# To do
Copy each line below in which the string "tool" appears.

# Data below
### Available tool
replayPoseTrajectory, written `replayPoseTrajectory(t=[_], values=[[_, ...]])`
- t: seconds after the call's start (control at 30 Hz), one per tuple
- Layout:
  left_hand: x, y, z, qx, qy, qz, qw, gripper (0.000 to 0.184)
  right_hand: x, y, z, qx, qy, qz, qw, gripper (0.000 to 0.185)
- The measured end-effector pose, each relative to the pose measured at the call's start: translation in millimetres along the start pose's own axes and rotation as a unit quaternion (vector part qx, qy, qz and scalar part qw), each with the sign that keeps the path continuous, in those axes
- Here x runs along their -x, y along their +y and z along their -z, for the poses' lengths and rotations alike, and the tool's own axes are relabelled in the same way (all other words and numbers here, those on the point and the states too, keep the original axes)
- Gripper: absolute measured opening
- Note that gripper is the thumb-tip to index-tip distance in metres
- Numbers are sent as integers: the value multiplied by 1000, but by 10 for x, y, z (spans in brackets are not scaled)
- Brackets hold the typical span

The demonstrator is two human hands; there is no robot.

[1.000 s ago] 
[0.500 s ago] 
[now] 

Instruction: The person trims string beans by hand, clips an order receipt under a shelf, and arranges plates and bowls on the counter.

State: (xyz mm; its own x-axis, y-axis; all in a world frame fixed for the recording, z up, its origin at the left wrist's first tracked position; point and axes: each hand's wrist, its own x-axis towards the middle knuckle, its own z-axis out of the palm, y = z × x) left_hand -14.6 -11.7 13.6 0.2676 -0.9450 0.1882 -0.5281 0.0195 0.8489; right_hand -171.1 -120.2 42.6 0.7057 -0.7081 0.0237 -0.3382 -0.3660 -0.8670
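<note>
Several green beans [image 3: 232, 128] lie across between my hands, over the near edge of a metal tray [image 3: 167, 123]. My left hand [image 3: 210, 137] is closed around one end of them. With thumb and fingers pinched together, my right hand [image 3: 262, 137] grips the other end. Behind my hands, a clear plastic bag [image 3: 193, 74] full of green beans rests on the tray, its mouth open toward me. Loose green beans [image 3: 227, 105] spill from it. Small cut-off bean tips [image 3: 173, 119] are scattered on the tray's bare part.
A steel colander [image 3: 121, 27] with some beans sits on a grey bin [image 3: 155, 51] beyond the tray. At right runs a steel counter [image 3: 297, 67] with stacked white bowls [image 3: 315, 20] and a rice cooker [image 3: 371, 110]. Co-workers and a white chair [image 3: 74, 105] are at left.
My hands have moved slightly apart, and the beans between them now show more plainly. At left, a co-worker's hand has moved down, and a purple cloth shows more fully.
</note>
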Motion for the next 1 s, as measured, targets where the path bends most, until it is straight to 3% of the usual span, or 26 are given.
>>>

# Output of the exercise
### Available tool
- Here x runs along their -x, y along their +y and z along their -z, for the poses' lengths and rotations alike, and the tool's own axes are relabelled in the same way (all other words and numbers here, those on the point and the states too, keep the original axes)

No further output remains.